Эрик, словно в недоумении оглядывается на разгромленную комнату, удивляясь, что меня так встревожило и приподняв одну бровь, самодовольно ухмыляется.
— Мда-а, мебель здесь не чета Эрудиции. — Прям само спокойствие, но улыбается, доволен. Звенящая душонка переворачивается в моем теле наизнанку, окутывая теплотой. Такой он, да. — Хотя со столами что-то нигде не везет, везде хлипкие.
— Стулья там явно крепче будут, — скафню я в ответ, выдавая свою лучшую улыбку.
Вот ведь, издевается еще, дразнит меня. В серой дымке, окантованной черными ресницами скачут наглые черти, строя мне шкодливые рожицы. Ну держись, милый, будешь знать, как играть с моими растрепанными нервишками. Мои ладошки плавно спускаются на его бедра, поглаживая, и тянутся наверх, слегка прикасаясь подушечками к его коже, добираются до шеи, медленно запутываюсь пальцами в короткий, влажный от пота ежик волос. Губы жадно тянутся за поцелуем, запуская язычок в его рот, серьга тихонечко проходится по языку мужчины, утягивая на новый старт. Да, вот так… губы перебираются на шею, осторожно прикусывая бьющуюся жилку, а сильные руки обхватывают мое тело обручем, призывая плавиться в его объятьях. Резкой вздох звучит настоящей наградой. Мозолистая, большая ладонь начинает настойчиво поглаживать мой животик…
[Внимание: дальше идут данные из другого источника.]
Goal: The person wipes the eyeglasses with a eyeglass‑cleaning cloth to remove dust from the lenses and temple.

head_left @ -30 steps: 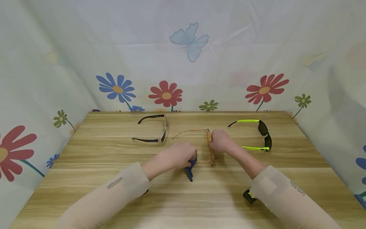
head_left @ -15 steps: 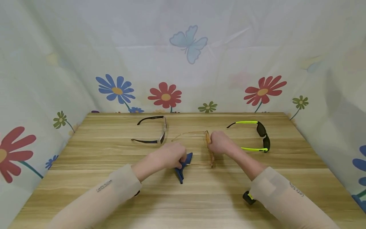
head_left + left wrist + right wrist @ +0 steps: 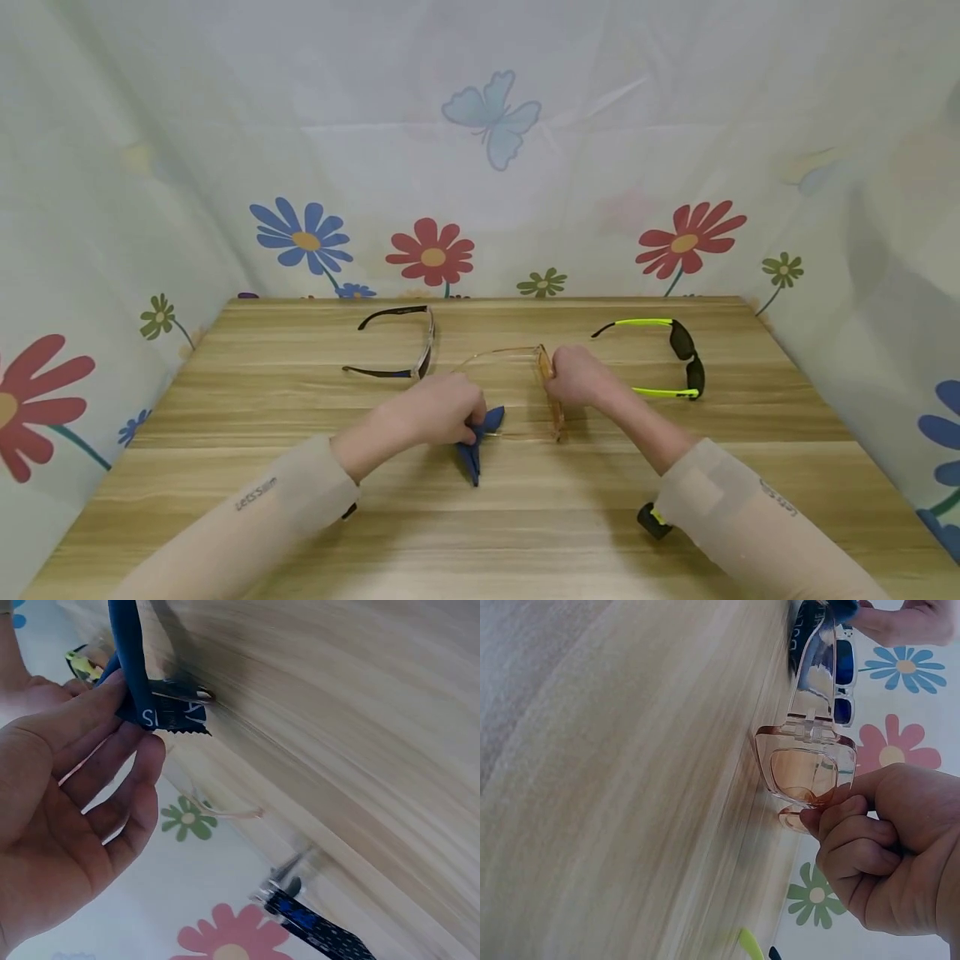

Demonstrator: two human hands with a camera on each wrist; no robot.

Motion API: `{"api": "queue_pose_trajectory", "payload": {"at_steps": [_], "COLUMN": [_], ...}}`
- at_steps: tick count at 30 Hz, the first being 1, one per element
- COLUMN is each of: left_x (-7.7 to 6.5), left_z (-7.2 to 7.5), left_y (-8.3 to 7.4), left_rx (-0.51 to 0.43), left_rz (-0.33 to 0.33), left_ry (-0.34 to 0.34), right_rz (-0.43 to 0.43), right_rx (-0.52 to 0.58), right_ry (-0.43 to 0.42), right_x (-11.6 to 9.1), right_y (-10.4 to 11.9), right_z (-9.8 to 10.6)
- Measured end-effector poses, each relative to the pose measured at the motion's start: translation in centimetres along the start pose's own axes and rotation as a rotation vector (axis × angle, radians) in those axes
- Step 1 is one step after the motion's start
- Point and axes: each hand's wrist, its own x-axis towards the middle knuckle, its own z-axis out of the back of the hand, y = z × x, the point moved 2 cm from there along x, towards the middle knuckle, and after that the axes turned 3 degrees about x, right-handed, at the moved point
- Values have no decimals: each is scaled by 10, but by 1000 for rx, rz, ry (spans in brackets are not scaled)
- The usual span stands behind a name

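Note:
A pair of clear amber glasses [image 3: 553,408] stands mid-table, lenses toward the right, temples pointing left. My right hand [image 3: 577,377] pinches the front of the frame near the bridge, with a tinted lens [image 3: 804,774] plain in the right wrist view. Thumb and fingers of my left hand [image 3: 431,410] pinch a dark blue cloth [image 3: 470,462] folded over the near temple [image 3: 510,437]. In the left wrist view, the printed cloth [image 3: 132,656] has a zigzag edge, and the temple's tip [image 3: 202,695] sticks out beyond it.
Dark-armed sunglasses with a clear frame [image 3: 417,367] lie behind my left hand. Black sunglasses with neon yellow temples [image 3: 684,342] lie at the back right. A flower-patterned curtain [image 3: 345,158] borders the wooden table [image 3: 525,533].
My left hand has moved left with the blue cloth, along the near temple from close to the frame toward its tip. The right hand keeps its pinch on the glasses.

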Motion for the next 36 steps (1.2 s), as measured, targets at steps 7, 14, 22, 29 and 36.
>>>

— Так сильно соскучилась, девочка? — со смешком спрашивает Эрик, теснее вжимая меня спиной к стене. — Еще хочешь? Ну, иди ко мне… — шепчет он, сильнее прищуриваясь, пряча серебро за расширившимися пропастями зрачков.
— Мне срочно нужно трахнуть лидера! — парирую я, и предвосхищая его самодовольное хмыканье, снова прихватываю его губы. Ах, если б ты только знал, как соскучилась… Ты даже себе не представляешь, как безумно я тебя люблю… что у меня подкашиваются ноги и темнеет в глазах. Ты мой, а я твоя! Ты только держи меня, крепче, не отпускай, никогда…
====== 7. “Что скрывает пустая и непроницаемая темнота коридоров...” (ПС) ======
Инкогнито
Странную он сам себе поручил работу. Очень странную.
Нет, сама по себе работа была совершенно обыкновенной, он уже делал подобную много раз. Странным был сам «объект» для слежения. «Объектом» была маленькая, костлявая девчушка, переходник из Дружелюбия, которая каждый день шмыгала по коридорам фракции, голося во всю свою горластую глотку на прохождение инициации и обратно. Ему часто удавалось проникнуть, оставаясь незамеченным на тренировочные площадки Бесстрашия, там всегда легко затеряться. Он наблюдал, внимательно приглядываясь и стараясь понять, что в этой невыразительной неофитке может быть необыкновенного.